PROBLEM TO WORK ON:
Using the data below, copy every line that contains the word "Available".

————————

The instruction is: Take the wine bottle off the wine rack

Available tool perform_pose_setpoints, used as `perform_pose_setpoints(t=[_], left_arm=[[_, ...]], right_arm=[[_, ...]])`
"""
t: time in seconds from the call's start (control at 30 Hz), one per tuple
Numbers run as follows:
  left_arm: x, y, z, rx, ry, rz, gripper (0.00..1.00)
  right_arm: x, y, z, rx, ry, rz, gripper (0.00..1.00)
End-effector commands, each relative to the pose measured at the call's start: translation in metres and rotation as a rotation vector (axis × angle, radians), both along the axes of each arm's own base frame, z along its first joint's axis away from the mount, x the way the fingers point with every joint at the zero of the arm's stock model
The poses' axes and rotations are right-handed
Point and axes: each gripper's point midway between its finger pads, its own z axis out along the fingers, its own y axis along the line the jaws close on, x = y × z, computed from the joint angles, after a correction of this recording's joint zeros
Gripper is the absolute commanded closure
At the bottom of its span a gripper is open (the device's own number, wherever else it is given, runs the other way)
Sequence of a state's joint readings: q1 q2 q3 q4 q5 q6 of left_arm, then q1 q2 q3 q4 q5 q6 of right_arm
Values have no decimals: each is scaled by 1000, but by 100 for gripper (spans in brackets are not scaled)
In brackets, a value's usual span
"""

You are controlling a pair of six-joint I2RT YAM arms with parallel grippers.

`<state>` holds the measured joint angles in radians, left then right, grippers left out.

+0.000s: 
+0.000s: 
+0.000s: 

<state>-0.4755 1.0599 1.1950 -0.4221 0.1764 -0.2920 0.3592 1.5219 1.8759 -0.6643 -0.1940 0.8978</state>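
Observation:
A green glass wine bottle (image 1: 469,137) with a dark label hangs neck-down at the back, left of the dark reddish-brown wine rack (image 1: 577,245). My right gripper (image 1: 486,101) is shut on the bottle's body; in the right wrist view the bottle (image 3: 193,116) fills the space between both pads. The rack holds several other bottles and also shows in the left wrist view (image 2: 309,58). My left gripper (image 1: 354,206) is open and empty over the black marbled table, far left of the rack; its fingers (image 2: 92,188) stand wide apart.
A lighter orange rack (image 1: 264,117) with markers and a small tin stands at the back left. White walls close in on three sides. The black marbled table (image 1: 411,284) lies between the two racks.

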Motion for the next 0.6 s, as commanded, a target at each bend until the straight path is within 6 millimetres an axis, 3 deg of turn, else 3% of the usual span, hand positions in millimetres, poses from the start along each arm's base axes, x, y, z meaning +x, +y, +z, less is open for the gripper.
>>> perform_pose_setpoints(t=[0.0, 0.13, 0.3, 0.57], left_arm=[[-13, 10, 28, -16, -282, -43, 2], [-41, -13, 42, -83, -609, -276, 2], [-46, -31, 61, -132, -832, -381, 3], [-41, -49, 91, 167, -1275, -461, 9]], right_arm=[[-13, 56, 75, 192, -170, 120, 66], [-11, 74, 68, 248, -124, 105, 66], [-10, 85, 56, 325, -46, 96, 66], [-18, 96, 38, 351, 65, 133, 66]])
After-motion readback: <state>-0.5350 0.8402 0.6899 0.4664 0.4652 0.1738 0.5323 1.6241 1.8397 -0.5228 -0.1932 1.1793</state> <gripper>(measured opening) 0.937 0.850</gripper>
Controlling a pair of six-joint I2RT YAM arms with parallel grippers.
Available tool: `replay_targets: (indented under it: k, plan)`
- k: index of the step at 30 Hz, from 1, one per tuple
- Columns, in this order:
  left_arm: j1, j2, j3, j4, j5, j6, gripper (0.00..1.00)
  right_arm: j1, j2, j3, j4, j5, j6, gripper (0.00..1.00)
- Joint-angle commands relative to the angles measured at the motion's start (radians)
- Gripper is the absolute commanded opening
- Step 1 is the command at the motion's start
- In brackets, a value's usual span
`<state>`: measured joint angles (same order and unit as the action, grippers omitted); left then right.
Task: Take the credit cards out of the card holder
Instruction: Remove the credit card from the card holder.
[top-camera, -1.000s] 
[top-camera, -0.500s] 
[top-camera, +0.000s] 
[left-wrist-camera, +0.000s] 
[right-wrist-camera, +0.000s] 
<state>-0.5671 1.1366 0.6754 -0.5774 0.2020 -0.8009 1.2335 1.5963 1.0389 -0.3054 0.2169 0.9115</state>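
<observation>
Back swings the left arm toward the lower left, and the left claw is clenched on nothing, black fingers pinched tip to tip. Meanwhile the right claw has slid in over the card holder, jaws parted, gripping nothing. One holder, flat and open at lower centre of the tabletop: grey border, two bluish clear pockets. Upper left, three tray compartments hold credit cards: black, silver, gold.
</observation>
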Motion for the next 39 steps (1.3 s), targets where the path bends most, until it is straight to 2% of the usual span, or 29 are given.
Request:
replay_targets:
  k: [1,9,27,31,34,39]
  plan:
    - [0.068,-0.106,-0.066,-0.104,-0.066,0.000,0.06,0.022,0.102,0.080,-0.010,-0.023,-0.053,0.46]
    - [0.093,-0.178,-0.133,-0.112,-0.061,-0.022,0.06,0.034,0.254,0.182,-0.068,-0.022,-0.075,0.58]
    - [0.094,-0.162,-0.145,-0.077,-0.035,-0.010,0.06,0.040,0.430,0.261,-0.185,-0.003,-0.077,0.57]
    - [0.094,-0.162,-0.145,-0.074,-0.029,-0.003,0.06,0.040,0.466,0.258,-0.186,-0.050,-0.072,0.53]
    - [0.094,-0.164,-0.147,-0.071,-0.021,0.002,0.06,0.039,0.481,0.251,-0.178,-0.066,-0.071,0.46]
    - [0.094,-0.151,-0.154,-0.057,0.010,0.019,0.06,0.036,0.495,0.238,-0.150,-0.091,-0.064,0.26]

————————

WORKED SOLUTION:
Available tool perform_pose_setpoints, used as `perform_pose_setpoints(t=[_], left_arm=[[_, ...]], right_arm=[[_, ...]])`
Available tool: `replay_targets: (indented under it: k, plan)`

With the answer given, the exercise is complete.